> Task:
A complete response lists each line of the data below that includes the word "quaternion".

> Dataset extract:
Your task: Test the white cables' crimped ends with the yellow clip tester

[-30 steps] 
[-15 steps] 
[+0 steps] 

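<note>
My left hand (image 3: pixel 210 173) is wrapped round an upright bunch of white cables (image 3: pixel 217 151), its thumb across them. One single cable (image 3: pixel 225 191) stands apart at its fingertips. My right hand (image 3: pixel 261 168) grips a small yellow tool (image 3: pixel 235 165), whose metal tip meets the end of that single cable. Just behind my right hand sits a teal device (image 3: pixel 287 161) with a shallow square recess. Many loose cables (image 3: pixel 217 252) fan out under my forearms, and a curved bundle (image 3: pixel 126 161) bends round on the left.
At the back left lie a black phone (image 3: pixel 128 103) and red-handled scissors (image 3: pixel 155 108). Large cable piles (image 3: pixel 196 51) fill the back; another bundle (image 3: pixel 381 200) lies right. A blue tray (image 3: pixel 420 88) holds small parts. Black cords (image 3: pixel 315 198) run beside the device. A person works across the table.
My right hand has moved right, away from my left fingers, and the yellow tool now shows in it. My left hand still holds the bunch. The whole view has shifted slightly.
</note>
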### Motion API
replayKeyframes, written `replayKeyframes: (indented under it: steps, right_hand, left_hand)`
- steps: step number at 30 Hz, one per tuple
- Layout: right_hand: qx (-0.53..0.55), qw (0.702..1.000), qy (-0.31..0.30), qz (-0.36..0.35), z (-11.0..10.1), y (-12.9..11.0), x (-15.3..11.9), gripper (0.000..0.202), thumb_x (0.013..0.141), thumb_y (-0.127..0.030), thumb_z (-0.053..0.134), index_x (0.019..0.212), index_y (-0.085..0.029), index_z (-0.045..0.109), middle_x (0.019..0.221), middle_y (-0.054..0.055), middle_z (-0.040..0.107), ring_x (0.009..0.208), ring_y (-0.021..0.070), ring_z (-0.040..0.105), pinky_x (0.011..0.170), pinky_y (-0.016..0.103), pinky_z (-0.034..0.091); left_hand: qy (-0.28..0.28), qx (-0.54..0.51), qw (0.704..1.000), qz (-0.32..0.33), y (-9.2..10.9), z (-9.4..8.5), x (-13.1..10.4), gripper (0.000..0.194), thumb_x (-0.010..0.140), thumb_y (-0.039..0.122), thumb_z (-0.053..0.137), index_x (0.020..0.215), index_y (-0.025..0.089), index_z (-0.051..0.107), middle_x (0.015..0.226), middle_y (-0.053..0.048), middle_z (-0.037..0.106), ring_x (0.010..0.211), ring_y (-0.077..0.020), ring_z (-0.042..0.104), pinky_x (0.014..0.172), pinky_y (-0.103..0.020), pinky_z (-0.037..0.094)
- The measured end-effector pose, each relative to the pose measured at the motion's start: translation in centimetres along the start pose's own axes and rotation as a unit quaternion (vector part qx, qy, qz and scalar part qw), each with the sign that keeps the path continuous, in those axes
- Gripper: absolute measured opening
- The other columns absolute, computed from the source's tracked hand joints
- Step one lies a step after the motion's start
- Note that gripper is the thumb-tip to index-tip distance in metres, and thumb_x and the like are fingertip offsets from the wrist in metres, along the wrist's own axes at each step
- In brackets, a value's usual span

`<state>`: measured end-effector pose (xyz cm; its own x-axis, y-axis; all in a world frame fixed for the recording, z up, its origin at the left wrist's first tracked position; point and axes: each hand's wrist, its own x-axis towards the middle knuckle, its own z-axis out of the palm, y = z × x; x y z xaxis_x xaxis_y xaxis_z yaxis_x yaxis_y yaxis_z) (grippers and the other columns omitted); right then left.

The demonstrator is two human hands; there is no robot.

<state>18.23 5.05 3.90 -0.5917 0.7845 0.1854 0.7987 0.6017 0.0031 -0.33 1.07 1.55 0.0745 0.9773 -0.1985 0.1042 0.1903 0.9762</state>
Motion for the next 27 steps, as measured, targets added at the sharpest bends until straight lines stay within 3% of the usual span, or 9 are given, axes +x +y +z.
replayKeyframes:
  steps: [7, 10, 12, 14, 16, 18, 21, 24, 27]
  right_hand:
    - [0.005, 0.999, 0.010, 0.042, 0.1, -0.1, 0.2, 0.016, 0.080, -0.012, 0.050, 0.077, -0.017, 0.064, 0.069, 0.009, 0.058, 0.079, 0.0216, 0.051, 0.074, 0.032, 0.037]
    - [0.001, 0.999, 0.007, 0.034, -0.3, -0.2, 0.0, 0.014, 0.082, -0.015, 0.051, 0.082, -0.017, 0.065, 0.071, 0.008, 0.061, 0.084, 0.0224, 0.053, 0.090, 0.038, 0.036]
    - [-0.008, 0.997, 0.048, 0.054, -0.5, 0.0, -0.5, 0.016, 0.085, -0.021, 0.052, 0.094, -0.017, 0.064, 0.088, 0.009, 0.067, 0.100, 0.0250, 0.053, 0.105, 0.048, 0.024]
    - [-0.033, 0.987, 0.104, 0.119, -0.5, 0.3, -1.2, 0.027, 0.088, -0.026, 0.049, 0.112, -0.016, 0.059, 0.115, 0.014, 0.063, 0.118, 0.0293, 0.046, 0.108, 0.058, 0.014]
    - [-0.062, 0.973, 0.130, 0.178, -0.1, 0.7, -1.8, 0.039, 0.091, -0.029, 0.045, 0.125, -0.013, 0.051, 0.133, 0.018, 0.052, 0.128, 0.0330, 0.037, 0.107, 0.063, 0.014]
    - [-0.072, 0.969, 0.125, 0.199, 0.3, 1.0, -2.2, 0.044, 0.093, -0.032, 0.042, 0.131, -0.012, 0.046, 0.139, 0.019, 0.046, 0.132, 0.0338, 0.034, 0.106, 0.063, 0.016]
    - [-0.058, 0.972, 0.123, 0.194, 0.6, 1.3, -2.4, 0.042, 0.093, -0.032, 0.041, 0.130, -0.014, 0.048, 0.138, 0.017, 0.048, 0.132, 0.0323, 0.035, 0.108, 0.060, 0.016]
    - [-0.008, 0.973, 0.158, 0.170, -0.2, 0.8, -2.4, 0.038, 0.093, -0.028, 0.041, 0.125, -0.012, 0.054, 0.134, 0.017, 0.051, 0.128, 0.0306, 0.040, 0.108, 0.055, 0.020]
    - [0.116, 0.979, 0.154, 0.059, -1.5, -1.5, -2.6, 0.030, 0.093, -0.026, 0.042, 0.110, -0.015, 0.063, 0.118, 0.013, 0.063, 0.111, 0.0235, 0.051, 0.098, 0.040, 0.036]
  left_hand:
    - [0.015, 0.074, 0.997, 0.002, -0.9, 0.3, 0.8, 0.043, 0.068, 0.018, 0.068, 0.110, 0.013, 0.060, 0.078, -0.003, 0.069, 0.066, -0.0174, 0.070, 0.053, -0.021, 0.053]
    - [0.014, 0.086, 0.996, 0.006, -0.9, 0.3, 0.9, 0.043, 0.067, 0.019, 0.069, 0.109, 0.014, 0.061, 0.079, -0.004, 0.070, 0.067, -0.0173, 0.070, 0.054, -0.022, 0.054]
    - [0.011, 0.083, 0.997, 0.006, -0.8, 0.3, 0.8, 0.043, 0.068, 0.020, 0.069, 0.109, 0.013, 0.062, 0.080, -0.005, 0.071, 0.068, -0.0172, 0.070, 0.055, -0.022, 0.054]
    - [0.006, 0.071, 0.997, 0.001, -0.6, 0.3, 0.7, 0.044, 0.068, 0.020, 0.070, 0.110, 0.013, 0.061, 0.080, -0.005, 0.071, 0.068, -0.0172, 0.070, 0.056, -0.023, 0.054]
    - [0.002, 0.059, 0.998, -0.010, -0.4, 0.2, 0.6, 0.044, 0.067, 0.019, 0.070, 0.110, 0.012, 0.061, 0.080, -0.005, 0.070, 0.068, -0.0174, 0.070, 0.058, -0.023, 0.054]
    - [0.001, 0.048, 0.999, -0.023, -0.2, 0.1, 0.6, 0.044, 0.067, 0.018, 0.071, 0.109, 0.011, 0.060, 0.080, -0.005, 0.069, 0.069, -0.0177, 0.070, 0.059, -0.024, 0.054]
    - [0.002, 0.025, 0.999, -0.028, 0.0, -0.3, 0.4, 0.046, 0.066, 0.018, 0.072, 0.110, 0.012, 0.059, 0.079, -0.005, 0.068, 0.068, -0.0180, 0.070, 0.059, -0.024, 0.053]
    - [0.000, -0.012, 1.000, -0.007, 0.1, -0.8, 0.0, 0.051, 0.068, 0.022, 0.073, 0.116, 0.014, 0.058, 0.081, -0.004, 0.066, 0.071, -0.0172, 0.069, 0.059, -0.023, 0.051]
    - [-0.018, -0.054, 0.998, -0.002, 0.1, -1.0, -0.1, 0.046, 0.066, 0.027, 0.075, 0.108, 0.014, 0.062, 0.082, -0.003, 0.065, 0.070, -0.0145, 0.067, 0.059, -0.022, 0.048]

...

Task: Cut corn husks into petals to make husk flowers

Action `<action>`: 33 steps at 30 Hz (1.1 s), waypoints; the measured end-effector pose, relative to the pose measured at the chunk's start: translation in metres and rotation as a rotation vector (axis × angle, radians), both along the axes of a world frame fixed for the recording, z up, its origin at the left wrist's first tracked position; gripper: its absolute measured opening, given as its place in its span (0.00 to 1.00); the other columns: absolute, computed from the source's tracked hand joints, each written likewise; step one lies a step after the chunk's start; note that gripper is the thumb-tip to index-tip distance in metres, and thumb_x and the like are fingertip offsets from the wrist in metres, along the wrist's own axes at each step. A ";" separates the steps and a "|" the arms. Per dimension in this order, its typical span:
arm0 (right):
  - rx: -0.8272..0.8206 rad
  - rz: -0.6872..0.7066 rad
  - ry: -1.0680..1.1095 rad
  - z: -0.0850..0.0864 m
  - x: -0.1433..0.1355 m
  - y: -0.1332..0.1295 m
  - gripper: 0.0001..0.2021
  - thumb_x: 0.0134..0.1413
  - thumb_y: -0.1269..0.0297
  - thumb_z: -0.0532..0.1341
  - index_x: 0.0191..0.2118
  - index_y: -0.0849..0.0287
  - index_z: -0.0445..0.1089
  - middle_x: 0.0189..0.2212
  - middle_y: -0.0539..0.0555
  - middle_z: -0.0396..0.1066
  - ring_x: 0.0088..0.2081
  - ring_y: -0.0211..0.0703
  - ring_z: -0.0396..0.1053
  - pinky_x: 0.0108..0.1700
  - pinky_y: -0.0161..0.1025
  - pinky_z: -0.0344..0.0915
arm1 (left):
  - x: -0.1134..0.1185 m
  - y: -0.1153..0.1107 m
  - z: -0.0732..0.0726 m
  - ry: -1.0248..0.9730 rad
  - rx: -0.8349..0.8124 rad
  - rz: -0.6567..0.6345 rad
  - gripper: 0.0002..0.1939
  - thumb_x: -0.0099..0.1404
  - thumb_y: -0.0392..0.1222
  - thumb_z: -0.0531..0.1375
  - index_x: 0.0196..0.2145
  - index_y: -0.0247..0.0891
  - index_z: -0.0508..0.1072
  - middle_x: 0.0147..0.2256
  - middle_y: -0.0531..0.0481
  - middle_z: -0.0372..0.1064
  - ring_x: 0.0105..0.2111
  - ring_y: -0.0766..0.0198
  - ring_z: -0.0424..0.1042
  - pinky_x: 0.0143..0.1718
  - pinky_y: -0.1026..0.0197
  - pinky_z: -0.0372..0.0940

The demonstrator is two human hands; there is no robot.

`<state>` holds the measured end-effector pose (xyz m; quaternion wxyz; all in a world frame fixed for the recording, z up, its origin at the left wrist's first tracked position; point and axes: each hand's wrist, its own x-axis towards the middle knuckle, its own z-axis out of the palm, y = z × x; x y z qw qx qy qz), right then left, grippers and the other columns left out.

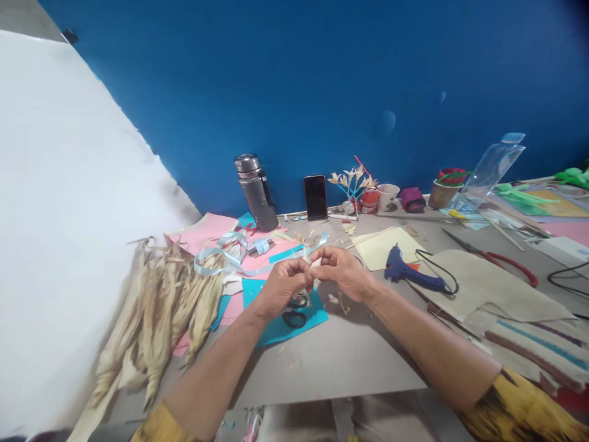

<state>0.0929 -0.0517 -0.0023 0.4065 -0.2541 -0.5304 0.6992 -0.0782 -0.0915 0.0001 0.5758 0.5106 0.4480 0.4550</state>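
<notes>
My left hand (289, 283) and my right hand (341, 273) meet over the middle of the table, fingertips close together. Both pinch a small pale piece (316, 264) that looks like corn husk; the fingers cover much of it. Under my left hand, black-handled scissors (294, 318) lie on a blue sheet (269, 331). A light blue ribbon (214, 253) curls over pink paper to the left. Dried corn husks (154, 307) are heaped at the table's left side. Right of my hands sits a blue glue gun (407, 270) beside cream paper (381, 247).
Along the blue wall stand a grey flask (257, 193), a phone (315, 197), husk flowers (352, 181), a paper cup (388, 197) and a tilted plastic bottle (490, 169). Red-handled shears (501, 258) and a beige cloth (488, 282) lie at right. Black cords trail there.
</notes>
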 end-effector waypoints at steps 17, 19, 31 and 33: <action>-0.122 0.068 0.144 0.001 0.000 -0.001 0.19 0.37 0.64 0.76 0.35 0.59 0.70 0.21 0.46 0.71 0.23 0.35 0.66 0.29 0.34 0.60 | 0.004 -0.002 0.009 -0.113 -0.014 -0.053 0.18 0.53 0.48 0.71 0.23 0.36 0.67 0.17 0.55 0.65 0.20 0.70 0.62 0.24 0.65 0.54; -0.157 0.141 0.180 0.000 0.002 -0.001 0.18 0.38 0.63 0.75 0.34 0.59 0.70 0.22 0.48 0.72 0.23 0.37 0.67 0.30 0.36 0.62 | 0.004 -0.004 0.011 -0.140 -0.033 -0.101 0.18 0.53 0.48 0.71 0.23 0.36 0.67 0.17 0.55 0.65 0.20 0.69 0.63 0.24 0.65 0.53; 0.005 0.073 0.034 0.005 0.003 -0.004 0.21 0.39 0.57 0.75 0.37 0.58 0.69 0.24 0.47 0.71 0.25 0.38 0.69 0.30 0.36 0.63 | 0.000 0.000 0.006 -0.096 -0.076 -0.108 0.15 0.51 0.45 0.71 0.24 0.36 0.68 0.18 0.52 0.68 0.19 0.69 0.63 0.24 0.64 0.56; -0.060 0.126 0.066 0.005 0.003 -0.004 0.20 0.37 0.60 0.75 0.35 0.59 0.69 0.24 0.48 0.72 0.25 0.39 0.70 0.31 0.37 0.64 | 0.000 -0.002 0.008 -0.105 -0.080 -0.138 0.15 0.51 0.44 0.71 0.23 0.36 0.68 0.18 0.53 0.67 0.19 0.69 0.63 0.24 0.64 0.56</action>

> Exercise output:
- The measured end-effector pose, each relative to the pose measured at the motion's start: translation in centimetres along the start pose's own axes and rotation as a unit quaternion (vector part qx, qy, qz and scalar part qw), each with the sign that keeps the path continuous, in those axes
`<state>` holds the measured end-effector pose (xyz m; quaternion wxyz; all in a world frame fixed for the recording, z up, its origin at the left wrist's first tracked position; point and axes: each hand's wrist, its own x-axis towards the middle knuckle, its own z-axis out of the palm, y = z × x; x y z qw qx qy qz), right then left, grippers and the other columns left out.

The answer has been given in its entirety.